Change Data Capture: Database Event Streaming

Key Insights

Log-based CDC using tools like Debezium captures database changes with minimal performance impact and guarantees you won’t miss events, unlike polling or trigger-based approaches
CDC transforms your database into an event stream, enabling real-time data synchronization across services without coupling them through direct API calls
The operational complexity of CDC—schema evolution, snapshot management, and exactly-once delivery—requires careful planning but pays off in architectural flexibility

What is Change Data Capture?

Change Data Capture (CDC) is the process of identifying and capturing row-level changes in a database—inserts, updates, and deletes—and streaming them as events to downstream systems. Instead of querying a database to ask “what changed?”, CDC tells you proactively whenever something changes.

The concept isn’t new. Databases have always maintained transaction logs for recovery purposes. What’s changed is our ability to tap into these logs reliably and stream changes to modern event platforms like Apache Kafka. This shift has made CDC a cornerstone of event-driven architectures.
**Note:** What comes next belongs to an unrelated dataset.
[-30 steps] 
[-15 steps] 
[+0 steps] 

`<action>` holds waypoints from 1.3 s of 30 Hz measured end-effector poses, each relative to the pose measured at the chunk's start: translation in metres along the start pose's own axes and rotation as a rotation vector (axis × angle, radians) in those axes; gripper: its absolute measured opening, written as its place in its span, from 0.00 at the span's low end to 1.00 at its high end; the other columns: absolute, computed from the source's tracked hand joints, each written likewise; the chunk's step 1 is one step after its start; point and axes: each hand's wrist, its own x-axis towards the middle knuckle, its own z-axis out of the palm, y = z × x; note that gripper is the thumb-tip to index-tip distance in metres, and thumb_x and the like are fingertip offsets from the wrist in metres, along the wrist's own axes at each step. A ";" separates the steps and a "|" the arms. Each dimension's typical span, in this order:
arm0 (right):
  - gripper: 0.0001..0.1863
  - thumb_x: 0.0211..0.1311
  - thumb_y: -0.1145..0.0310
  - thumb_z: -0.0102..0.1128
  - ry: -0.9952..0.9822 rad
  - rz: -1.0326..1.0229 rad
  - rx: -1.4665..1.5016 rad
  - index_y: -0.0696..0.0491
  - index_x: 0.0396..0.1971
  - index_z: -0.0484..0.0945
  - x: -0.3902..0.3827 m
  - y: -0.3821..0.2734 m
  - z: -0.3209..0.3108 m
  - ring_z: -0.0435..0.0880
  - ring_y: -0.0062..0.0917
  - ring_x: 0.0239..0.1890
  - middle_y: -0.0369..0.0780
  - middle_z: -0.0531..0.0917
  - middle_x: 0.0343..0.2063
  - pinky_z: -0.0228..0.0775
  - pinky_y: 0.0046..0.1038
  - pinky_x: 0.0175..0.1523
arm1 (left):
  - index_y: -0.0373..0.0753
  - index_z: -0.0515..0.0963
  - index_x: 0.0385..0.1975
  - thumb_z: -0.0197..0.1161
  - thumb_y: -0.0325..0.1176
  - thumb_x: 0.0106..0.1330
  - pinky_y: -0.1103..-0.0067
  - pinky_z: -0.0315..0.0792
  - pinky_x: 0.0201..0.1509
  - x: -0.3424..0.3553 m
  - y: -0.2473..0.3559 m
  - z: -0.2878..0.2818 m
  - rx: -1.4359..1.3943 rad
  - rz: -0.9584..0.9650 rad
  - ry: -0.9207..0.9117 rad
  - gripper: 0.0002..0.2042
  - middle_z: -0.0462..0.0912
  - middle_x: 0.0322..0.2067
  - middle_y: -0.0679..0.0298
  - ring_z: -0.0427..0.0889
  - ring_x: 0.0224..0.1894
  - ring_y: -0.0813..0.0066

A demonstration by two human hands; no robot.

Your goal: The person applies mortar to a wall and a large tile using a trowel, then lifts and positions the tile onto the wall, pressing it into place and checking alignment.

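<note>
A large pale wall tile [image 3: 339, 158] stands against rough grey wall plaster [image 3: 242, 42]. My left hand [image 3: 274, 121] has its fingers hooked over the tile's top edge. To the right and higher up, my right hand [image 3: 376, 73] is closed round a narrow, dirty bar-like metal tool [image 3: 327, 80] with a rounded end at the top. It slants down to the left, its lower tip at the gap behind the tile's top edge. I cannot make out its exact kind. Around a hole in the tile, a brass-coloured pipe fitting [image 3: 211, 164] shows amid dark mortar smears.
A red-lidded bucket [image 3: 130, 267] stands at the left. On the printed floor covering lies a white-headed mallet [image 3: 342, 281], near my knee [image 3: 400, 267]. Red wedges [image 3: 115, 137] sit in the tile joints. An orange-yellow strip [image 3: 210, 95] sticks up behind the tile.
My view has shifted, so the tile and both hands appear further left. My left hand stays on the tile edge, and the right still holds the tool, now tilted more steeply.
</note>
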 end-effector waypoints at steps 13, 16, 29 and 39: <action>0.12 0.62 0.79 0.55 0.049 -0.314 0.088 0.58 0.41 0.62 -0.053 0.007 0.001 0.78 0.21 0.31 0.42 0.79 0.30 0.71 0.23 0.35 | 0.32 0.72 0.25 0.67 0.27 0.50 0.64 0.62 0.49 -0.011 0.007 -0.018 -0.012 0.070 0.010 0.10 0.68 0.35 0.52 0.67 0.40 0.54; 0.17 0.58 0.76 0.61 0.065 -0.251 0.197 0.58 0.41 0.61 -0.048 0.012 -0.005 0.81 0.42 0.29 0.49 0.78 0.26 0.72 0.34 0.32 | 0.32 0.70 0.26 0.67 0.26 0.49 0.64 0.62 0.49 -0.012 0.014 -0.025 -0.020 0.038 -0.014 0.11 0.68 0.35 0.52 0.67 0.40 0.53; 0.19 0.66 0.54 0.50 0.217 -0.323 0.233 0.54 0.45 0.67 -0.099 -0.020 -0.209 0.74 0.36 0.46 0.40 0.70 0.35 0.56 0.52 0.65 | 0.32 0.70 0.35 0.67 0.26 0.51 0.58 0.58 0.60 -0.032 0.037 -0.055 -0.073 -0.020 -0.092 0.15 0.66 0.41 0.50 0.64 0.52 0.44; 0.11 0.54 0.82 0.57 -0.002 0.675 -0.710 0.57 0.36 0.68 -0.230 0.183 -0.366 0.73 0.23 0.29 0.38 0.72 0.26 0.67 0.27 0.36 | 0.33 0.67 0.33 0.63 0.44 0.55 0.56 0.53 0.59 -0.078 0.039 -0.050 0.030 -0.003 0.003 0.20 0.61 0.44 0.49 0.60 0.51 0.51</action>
Why does this matter? Because modern systems need to react to data changes in real-time. When a customer updates their address, your shipping service, analytics platform, and CRM all need to know—immediately. CDC makes this possible without tight coupling between services.
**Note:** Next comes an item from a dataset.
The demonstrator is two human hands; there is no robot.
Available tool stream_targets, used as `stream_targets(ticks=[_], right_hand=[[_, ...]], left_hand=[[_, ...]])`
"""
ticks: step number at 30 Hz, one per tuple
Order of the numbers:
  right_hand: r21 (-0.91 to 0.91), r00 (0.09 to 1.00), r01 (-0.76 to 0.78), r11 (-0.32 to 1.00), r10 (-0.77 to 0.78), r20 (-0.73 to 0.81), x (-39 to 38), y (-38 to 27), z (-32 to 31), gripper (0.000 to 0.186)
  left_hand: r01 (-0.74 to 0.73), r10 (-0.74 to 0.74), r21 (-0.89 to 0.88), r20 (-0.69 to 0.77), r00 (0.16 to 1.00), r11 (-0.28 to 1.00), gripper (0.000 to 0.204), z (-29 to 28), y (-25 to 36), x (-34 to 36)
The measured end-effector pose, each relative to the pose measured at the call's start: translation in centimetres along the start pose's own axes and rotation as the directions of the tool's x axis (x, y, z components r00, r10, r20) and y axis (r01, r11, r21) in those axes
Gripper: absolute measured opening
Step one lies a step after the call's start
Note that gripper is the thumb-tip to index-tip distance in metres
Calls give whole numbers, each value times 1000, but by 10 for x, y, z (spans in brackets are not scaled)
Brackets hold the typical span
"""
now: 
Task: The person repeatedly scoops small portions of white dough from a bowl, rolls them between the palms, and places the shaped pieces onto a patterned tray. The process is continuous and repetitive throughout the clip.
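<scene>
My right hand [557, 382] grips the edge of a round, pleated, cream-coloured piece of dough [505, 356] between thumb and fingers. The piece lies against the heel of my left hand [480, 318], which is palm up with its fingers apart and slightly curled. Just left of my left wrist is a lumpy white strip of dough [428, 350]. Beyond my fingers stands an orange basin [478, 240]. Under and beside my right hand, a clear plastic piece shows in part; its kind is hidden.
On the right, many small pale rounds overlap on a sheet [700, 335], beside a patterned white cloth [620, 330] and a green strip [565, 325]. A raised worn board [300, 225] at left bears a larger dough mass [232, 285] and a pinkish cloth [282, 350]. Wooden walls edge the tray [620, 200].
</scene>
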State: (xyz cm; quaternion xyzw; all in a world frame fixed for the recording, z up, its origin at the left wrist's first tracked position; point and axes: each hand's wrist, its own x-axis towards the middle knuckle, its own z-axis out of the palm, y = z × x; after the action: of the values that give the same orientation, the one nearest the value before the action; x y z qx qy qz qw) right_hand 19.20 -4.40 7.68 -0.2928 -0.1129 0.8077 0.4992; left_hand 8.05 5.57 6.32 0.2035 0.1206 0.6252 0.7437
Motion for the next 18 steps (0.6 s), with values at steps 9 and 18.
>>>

CDC Implementation Patterns

There are three primary approaches to implementing CDC, each with distinct trade-offs.

Log-based CDC reads the database’s transaction log (WAL in PostgreSQL, binlog in MySQL). This is the gold standard—it captures every change with minimal performance impact on the source database and maintains the exact order of operations.

Trigger-based CDC uses database triggers to write changes to a shadow table, which is then read by an external process. This works but adds write overhead and can become a bottleneck.
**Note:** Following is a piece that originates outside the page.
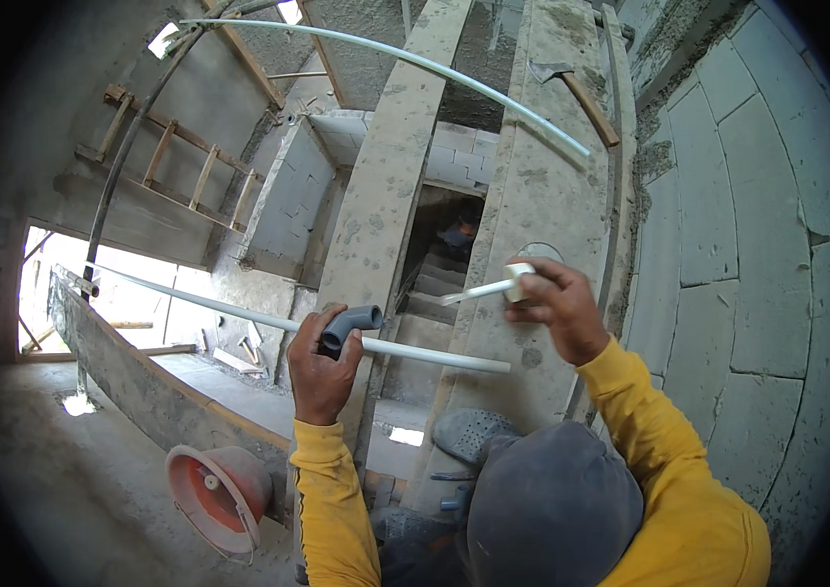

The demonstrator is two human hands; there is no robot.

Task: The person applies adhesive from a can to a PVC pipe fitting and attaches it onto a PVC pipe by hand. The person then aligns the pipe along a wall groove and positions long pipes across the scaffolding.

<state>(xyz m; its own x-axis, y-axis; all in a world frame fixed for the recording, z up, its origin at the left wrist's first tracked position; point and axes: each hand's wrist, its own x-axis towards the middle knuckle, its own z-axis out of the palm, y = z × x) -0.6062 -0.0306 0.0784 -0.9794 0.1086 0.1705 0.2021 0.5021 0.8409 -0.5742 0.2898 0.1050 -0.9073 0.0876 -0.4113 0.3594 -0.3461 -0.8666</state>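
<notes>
My left hand (322, 362) grips a grey elbow fitting (353, 323), with a long white pipe (434, 357) crossing at the same fingers. In my right hand (554, 303) is a white cap (517, 279) with a pale stick applicator (473, 292) pointing leftward. A round container (538, 251) is partly hidden behind that hand. Both hands are over a narrow concrete walkway (522, 186) beside an opening with stairs (434, 284). Small grey pipe pieces (454, 501) lie by my grey shoe (469, 435).
Another person (459, 235) is down in the stairwell. A hatchet (586, 103) and another white pipe (415, 64) lie across the upper area. A red bucket (219, 499) sits at lower left, a wooden ladder (180, 166) at upper left, and a block wall (757, 245) to the right.
</notes>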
Query-based CDC polls the database periodically, comparing timestamps or version columns to detect changes. It’s simple but misses deletes, can’t capture intermediate states, and creates load on the source database.

Here’s a concrete comparison:

-- Trigger-based CDC in PostgreSQL
CREATE TABLE order_changes (
    id SERIAL PRIMARY KEY,
    operation VARCHAR(10),
    changed_at TIMESTAMP DEFAULT NOW(),
    order_id INTEGER,
    old_data JSONB,
    new_data JSONB
);

CREATE OR REPLACE FUNCTION capture_order_changes()
RETURNS TRIGGER AS $$
BEGIN
    INSERT INTO order_changes (operation, order_id, old_data, new_data)
    VALUES (
        TG_OP,
        COALESCE(NEW.id, OLD.id),
        CASE WHEN TG_OP != 'INSERT' THEN to_jsonb(OLD) END,
        CASE WHEN TG_OP != 'DELETE' THEN to_jsonb(NEW) END
    );
    RETURN COALESCE(NEW, OLD);
END;
$$ LANGUAGE plpgsql;

CREATE TRIGGER orders_cdc_trigger
AFTER INSERT OR UPDATE OR DELETE ON orders
FOR EACH ROW EXECUTE FUNCTION capture_order_changes();

-- Query-based CDC (polling approach)
-- Requires an updated_at column that's always set on changes
SELECT * FROM orders 
WHERE updated_at > :last_poll_timestamp
ORDER BY updated_at;

-- Problem: This misses deletes entirely and requires 
-- application discipline to always update the timestamp

The trigger approach works but doubles your write load. The polling approach is fragile. Log-based CDC avoids both problems.

Debezium Deep Dive

Debezium is the de facto standard for log-based CDC in the open-source world. It runs as a set of Kafka Connect connectors that read database transaction logs and produce change events to Kafka topics.

The architecture is straightforward: Debezium connectors run inside Kafka Connect, reading from source databases and writing to Kafka. Each table gets its own topic, and each change becomes a message containing the before state, after state, and metadata about the operation.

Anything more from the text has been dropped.